Je n’ai jamais su si être une énigme aux yeux des autres était réconfortant. À l’instant même, le bonheur suprême auquel j’aspire est de me fondre littéralement dans la masse, dans ce tsunami d’inconnus qui quittent l’hôpital en cherchant à emplir leurs poumons d’un air neuf.

J’emprunte les mêmes couloirs. De service en service, les lignes murales changent de couleur et, sans la ligne noire, je suis prête à y voir un arc-en-ciel. À l’angle de l’un de ces boyaux, je croise la jeune femme voilée et flanquée d’un homme aux aguets qui me précédait au guichet de la polyclinique. Accompagnée d’une infirmière, elle porte le pyjama bleu imposé pour certains examens cliniques. Un bonnet de même texture et de couleur identique lui enserre la tête entièrement. Ses longs cils noirs filtrent toute émotion.

Bruits de roulements à billes : chariots de soins, service du laboratoire, plateaux repas, va-et-vient des lits, distribution des cafés, des livres de bibliothèque… Les résonances métalliques dominent.

La rame du métro grince. Mon corps est balloté, j’étouffe à cette heure de pointe et des odeurs indéfinissables — je préfère d’ailleurs ne pas les identifier — se répandent. J’ai repris mon travail et je me dirige vers le journal. Chaque matin, la rédaction établit le « chemin de fer », le déroulé des événements de la journée que le cours du temps viendra immuablement modifier.

— Aujourd’hui, la mort de Roger Parvis. En une, bien sûr ! Qui s’en occupe ?

Je ne souhaite pas couvrir le sujet. Heureusement, des confrères ont anticipé la nouvelle et sont déjà sur le coup.

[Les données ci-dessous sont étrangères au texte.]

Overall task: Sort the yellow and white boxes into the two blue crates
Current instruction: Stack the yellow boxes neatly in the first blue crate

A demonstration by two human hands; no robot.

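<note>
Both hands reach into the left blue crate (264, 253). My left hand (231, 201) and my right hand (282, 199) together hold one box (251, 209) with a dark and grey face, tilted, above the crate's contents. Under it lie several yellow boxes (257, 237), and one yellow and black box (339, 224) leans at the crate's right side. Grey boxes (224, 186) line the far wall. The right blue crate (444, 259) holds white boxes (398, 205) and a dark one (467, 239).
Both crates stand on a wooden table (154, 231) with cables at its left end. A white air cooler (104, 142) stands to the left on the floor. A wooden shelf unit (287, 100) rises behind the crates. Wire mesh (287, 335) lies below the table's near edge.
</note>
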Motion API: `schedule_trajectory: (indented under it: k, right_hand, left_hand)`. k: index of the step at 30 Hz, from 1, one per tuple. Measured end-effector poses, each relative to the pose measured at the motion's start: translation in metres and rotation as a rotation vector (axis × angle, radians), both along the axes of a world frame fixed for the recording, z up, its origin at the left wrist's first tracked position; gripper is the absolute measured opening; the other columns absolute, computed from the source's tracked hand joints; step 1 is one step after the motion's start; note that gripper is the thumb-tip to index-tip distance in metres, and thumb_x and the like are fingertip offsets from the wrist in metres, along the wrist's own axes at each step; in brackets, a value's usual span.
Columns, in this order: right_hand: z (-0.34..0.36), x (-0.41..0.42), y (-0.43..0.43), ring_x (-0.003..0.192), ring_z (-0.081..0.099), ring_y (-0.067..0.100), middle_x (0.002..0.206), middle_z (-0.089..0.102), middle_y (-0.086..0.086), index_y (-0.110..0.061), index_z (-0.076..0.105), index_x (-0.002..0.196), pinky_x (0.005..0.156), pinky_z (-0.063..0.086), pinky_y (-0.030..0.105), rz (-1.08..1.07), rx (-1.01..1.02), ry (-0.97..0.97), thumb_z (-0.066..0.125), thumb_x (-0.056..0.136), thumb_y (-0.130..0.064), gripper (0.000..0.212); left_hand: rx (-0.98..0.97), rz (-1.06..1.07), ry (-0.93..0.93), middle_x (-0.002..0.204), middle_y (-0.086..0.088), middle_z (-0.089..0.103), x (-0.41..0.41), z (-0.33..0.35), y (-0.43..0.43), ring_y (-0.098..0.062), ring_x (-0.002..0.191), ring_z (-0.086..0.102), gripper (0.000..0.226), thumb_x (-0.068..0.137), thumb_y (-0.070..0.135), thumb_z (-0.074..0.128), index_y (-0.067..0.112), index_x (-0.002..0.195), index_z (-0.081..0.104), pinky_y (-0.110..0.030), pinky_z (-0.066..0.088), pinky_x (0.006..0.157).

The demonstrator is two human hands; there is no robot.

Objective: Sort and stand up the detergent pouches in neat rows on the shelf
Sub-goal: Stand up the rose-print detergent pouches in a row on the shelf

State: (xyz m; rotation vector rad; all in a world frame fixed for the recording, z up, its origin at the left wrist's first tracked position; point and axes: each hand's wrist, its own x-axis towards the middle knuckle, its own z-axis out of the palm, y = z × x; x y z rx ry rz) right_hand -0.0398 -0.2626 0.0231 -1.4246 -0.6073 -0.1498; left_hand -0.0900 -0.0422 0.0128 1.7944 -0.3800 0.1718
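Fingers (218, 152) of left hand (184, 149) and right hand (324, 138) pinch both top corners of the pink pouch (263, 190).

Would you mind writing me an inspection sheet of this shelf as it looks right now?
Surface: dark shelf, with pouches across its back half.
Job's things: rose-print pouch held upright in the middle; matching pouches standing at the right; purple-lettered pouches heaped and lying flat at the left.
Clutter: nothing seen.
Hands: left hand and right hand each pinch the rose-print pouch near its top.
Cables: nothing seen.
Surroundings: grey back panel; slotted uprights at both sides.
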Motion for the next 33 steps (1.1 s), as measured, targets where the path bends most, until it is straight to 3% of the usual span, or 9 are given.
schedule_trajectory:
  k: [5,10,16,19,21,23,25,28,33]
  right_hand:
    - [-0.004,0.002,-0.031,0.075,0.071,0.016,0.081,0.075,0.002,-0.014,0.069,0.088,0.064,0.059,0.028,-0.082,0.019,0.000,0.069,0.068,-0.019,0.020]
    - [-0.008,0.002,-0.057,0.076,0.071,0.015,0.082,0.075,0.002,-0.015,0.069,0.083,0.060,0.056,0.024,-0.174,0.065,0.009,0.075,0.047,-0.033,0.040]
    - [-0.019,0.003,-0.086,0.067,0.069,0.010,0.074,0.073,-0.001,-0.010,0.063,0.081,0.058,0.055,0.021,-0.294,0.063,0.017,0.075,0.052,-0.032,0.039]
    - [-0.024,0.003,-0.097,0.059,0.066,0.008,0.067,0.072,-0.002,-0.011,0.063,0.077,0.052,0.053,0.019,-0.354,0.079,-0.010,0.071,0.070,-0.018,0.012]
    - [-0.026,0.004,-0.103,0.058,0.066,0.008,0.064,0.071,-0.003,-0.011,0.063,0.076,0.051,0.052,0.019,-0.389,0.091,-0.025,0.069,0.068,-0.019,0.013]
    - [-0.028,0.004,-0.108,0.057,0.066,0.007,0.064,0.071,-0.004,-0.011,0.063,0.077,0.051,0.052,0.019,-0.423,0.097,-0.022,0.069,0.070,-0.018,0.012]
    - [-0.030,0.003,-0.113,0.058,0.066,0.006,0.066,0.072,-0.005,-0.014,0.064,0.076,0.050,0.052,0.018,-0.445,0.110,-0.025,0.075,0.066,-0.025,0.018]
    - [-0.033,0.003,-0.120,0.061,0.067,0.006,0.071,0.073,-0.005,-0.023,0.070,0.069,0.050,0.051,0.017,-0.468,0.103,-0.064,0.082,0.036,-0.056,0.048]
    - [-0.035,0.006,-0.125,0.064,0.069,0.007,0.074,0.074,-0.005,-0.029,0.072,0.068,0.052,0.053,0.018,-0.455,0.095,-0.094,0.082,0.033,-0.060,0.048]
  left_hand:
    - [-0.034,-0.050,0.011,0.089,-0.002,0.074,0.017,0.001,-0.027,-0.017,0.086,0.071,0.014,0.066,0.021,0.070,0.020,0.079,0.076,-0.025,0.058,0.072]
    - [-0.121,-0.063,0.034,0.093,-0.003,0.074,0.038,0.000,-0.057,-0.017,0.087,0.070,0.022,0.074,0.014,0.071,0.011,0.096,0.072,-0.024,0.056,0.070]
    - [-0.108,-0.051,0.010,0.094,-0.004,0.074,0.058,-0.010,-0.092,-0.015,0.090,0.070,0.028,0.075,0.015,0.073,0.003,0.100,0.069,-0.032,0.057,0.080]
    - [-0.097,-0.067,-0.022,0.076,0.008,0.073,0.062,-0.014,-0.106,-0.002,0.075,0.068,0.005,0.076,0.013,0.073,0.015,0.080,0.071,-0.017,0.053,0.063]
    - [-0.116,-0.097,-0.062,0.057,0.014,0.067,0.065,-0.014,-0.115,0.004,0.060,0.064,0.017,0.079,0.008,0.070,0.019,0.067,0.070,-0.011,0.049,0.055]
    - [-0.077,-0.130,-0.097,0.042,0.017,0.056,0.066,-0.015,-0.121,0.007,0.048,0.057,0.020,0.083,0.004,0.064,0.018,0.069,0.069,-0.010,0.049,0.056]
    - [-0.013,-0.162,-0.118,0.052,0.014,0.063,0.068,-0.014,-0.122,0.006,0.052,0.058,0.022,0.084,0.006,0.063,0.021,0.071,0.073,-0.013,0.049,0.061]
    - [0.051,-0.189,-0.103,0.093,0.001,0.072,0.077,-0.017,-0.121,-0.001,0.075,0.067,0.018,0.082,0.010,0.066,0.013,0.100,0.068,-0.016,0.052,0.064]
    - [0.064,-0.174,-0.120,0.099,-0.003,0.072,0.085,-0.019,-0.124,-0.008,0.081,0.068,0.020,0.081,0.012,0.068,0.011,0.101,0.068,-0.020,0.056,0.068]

Une idée me traverse l’esprit : le professeur Leloup assistera-t-il à l’incinération de Parvis ? Pas un instant je ne peux imaginer que, compte tenu de ses convictions, l’animal politique ait souhaité pour lui-même un office religieux. Ce qui l’aura certainement rapproché de son soigneur.

— Hélène, si tu as une info pour le dossier, préviens-moi !

— Je n’ai rien. Je couvre l’« Affaire » des enfants africains. Il paraît qu’il y a du nouveau.